Let's not be sheepish: Goat Simulator has been designed to attract obnoxious YouTube neckbeards like a farmyard does flies. Stop for a second and consider the credentials: ragdoll physics, an oh-so random premise, and a PewDiePie-inspired slow-mo button that's always on-demand; add an ADD inflicted man-child to this bubonic broth and you have a fast-track ticket to success. But while it's just about as vapid as the web personalities that it seems so desperate to seduce, does this four-legged foray have its hoof in the right place?

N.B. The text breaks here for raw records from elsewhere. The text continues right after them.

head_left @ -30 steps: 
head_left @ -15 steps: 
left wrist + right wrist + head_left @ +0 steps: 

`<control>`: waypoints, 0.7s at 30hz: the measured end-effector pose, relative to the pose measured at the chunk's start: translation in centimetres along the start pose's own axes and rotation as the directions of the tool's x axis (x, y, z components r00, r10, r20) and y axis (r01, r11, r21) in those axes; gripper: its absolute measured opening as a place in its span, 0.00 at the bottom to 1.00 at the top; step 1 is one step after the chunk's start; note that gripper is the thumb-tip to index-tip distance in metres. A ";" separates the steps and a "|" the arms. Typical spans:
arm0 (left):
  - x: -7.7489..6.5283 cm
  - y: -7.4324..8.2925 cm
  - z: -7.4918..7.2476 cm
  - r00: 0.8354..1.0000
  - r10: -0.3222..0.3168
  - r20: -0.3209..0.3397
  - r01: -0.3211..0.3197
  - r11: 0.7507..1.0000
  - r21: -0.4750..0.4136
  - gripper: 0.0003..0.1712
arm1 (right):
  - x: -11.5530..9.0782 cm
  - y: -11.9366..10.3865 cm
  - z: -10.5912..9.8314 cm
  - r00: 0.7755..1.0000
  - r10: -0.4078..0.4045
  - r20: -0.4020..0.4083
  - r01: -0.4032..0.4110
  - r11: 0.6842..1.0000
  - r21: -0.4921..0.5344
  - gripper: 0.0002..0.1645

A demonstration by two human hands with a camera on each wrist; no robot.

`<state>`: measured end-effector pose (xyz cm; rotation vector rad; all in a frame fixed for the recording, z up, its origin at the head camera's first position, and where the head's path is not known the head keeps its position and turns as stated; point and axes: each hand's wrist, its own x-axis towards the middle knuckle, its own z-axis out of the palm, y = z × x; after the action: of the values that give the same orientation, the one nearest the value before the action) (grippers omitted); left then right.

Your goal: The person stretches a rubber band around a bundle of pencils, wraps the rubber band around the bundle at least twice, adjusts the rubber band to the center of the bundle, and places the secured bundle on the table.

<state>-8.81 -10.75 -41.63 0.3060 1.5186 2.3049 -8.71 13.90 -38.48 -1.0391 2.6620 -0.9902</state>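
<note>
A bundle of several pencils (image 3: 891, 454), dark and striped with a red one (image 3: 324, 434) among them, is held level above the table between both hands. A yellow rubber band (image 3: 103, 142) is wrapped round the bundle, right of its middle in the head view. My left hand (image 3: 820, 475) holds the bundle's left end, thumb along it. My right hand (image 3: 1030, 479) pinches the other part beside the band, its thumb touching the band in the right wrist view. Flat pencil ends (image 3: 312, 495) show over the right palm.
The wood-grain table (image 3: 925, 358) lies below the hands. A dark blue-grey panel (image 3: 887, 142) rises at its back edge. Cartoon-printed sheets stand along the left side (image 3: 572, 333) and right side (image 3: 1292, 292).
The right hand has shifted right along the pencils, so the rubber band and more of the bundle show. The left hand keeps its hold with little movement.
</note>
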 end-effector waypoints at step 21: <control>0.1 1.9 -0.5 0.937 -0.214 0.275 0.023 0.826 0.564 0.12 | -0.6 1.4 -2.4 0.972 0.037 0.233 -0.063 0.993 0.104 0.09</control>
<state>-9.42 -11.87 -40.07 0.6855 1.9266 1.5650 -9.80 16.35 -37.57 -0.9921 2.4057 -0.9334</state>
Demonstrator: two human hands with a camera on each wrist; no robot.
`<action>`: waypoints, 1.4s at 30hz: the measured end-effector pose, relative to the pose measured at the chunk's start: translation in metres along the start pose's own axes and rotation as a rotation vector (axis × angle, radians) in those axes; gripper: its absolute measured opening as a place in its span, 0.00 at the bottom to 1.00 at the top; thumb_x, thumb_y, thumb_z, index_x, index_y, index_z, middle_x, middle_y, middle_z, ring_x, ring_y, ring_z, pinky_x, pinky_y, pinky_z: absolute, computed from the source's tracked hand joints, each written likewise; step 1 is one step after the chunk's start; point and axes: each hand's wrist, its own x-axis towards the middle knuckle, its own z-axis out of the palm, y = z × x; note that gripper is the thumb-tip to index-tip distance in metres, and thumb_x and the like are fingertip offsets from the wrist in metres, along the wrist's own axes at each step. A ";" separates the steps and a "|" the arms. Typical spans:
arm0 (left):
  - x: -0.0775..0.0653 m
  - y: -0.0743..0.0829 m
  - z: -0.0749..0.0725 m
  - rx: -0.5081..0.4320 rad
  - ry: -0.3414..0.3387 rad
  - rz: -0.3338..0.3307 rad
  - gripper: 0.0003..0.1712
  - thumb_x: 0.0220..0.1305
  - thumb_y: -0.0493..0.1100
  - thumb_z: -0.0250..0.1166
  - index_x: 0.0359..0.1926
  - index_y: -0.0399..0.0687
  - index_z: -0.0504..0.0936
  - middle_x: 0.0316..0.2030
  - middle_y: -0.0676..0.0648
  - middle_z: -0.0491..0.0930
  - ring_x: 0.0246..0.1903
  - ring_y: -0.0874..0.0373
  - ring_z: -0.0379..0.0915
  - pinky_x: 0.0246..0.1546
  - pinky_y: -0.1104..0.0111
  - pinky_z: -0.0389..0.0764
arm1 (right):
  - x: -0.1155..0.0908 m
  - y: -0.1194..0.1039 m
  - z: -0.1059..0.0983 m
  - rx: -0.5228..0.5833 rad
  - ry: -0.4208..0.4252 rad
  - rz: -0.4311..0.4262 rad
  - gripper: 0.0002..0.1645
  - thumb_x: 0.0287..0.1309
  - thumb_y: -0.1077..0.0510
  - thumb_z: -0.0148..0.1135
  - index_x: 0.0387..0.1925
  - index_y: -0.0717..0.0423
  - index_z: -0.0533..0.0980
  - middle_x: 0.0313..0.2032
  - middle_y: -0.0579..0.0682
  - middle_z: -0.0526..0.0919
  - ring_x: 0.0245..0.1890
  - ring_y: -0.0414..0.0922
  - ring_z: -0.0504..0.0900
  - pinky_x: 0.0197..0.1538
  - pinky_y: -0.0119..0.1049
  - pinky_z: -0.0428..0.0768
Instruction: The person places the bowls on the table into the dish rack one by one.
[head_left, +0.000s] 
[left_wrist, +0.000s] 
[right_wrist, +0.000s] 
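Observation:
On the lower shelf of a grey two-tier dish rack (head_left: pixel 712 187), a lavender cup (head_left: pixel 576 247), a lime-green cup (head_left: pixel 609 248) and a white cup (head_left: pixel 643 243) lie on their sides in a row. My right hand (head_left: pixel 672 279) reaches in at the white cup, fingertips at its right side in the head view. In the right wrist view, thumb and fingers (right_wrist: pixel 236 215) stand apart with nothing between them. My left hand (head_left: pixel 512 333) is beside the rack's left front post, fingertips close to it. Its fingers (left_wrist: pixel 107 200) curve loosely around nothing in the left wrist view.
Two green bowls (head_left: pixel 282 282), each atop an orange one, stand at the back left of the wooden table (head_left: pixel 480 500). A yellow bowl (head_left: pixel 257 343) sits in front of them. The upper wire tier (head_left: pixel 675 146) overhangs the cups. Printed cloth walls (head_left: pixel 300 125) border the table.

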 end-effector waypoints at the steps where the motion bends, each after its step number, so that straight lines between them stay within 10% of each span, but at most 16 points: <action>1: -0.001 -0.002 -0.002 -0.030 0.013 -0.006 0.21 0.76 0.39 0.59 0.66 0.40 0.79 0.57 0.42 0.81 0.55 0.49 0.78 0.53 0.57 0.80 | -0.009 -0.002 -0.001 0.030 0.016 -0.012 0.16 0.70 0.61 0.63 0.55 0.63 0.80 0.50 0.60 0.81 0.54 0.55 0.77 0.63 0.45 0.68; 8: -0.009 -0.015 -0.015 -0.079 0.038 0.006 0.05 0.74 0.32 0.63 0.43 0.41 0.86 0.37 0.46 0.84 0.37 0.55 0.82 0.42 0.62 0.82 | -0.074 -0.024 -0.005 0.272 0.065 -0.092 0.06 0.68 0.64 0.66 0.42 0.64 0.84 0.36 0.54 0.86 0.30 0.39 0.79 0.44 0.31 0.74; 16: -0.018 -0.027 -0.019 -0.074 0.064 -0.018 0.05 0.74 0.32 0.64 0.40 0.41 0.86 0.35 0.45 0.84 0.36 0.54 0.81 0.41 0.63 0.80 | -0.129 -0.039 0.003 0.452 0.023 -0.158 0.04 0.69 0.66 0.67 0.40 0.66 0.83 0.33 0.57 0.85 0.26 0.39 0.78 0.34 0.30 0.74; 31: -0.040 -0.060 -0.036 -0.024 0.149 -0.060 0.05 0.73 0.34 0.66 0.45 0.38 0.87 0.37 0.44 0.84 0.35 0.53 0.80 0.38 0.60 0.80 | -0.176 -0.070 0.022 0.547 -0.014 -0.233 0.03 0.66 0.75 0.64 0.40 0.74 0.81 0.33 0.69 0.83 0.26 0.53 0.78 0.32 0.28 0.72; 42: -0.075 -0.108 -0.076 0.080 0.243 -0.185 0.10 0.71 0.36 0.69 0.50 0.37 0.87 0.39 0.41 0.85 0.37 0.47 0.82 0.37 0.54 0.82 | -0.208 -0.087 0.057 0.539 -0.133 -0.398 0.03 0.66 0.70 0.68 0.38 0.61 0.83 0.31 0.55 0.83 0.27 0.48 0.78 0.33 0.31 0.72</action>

Billy (goat) no-mates will find a play pen packed with braindead potential here. You play as a narky nanny who enjoys nothing more than setting fire to cars in exchange for high scores. The controls – unlike other silly simulations – are reasonably intuitive, with your bearded buddy able to hop, ram, and run with relative ease. Quests give the game the slenderest slice of structure, as you're asked to complete certain tasks, such as climbing to a specific height or staying in the air for a set length of time. It's just about as dumb as an anaphylactic washing down a Snickers with spoonfuls of Sun-Pat.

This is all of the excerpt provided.